### Task instructions
Go through the data below and count every line that has the word "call". Return only the count.

Extracted data entries:
>>>>

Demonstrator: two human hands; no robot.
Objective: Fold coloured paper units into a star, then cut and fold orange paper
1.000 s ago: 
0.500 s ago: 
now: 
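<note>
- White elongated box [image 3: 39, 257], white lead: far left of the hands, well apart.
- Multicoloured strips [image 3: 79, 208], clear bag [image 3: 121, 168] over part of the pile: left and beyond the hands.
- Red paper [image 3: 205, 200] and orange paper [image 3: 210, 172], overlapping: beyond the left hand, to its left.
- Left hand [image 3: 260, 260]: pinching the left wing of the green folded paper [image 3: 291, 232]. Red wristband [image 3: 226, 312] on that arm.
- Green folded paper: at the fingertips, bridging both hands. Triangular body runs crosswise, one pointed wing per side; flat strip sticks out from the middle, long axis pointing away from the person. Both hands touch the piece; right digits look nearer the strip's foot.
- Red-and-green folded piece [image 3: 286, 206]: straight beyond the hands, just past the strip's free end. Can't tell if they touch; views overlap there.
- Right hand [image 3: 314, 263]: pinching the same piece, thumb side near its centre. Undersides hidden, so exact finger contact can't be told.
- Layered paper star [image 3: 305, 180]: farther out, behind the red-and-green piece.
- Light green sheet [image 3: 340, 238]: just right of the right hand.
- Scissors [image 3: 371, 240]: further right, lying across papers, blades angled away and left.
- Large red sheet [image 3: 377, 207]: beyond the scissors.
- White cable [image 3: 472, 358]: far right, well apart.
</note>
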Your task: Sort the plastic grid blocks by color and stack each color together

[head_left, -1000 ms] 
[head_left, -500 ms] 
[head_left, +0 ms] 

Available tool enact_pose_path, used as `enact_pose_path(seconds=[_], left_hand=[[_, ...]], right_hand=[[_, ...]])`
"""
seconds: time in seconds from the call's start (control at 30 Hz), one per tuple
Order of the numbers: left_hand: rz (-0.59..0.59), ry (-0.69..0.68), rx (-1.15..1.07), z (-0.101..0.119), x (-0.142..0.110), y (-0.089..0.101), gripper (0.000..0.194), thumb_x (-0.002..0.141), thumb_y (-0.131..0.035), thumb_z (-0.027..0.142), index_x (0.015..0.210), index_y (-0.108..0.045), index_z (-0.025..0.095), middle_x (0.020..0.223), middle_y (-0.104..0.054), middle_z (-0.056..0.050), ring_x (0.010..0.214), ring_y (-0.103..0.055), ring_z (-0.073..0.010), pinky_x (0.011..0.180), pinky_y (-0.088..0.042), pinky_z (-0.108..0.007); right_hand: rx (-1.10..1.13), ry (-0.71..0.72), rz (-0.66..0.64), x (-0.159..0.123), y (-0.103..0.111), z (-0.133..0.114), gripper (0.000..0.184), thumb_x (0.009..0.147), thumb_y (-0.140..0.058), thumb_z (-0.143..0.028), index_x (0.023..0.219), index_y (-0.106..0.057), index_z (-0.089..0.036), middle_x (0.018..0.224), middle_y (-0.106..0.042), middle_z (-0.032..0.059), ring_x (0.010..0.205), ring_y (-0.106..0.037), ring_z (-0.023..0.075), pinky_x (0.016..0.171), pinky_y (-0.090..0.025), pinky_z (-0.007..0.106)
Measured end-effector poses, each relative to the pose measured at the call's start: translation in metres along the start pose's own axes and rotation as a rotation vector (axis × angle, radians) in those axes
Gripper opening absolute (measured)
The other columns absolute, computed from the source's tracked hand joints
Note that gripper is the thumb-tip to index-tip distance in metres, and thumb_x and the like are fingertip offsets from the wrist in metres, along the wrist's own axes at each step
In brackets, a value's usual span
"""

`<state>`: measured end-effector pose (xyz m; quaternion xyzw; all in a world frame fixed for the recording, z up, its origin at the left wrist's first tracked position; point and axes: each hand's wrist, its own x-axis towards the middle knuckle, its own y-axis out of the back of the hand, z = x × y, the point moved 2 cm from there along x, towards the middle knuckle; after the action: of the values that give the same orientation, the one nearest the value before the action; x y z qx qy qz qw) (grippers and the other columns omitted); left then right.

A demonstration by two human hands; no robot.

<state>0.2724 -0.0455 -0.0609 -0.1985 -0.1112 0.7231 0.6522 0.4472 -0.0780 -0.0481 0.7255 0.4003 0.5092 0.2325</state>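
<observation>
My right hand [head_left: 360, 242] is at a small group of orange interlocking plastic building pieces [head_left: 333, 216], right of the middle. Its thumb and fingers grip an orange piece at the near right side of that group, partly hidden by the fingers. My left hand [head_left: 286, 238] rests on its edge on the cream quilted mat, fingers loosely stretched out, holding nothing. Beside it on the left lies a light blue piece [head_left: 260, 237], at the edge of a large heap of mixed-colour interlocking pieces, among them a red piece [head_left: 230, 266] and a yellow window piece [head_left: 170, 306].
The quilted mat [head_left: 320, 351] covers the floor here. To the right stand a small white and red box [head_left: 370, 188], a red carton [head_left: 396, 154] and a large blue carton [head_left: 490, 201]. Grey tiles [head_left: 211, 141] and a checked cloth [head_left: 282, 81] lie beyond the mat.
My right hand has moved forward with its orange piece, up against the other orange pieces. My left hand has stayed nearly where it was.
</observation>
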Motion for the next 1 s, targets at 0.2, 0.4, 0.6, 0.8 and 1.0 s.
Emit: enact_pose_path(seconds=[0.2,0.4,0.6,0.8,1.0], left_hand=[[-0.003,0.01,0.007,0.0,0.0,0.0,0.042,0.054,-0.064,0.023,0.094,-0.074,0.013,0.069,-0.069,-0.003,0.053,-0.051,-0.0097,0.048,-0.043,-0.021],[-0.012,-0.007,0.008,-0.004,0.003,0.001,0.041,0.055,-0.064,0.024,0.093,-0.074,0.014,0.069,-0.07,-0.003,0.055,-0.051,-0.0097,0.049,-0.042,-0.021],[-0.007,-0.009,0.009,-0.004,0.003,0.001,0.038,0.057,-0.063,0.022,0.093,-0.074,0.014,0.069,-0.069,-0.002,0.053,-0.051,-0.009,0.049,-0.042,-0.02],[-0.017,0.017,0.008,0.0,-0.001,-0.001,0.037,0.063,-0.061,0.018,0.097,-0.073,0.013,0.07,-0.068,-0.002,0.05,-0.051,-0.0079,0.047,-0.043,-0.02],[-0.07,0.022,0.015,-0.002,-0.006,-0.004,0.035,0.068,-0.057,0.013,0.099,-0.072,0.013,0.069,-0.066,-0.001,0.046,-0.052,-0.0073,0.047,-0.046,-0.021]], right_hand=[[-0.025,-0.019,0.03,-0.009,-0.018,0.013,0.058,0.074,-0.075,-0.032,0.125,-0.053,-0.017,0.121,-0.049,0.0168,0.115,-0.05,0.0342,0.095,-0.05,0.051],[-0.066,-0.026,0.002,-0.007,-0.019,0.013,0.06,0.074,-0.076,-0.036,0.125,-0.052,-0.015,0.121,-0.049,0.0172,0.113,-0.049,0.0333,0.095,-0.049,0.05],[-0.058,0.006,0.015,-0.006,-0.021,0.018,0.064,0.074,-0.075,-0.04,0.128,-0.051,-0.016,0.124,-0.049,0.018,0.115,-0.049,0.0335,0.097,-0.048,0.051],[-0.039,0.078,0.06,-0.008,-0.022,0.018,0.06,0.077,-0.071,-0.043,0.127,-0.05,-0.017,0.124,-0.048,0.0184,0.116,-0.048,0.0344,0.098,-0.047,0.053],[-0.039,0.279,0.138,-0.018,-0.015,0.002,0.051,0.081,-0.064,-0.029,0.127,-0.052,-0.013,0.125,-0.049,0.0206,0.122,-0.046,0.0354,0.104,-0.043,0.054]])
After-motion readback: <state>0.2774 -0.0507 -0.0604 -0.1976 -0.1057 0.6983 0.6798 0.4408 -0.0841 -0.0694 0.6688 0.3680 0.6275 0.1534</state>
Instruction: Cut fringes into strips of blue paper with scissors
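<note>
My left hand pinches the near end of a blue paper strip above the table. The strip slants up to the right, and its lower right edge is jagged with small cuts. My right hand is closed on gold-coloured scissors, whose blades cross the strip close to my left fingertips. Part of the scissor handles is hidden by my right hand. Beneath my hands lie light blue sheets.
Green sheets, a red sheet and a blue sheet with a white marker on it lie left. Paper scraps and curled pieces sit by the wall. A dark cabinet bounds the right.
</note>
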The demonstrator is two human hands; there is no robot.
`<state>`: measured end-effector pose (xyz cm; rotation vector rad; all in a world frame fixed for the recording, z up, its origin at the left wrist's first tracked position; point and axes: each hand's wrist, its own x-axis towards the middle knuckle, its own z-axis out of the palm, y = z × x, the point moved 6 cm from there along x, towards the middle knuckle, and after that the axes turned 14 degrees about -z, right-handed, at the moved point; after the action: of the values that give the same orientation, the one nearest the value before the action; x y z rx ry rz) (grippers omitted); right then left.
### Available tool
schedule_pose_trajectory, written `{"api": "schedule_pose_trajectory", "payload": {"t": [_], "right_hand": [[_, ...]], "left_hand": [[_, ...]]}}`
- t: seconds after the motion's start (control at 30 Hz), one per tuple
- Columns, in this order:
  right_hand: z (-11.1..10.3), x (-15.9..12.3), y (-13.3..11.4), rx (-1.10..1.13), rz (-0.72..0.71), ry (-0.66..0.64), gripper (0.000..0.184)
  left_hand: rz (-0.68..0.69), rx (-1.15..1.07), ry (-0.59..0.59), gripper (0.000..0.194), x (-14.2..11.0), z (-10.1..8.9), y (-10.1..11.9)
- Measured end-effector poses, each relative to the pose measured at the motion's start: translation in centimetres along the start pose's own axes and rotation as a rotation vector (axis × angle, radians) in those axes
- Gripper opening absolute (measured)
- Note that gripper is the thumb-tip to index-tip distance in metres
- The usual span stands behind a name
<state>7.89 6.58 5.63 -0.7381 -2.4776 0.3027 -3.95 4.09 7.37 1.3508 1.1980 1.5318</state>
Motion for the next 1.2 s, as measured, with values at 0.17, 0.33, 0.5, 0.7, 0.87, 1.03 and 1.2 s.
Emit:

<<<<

### Response area
2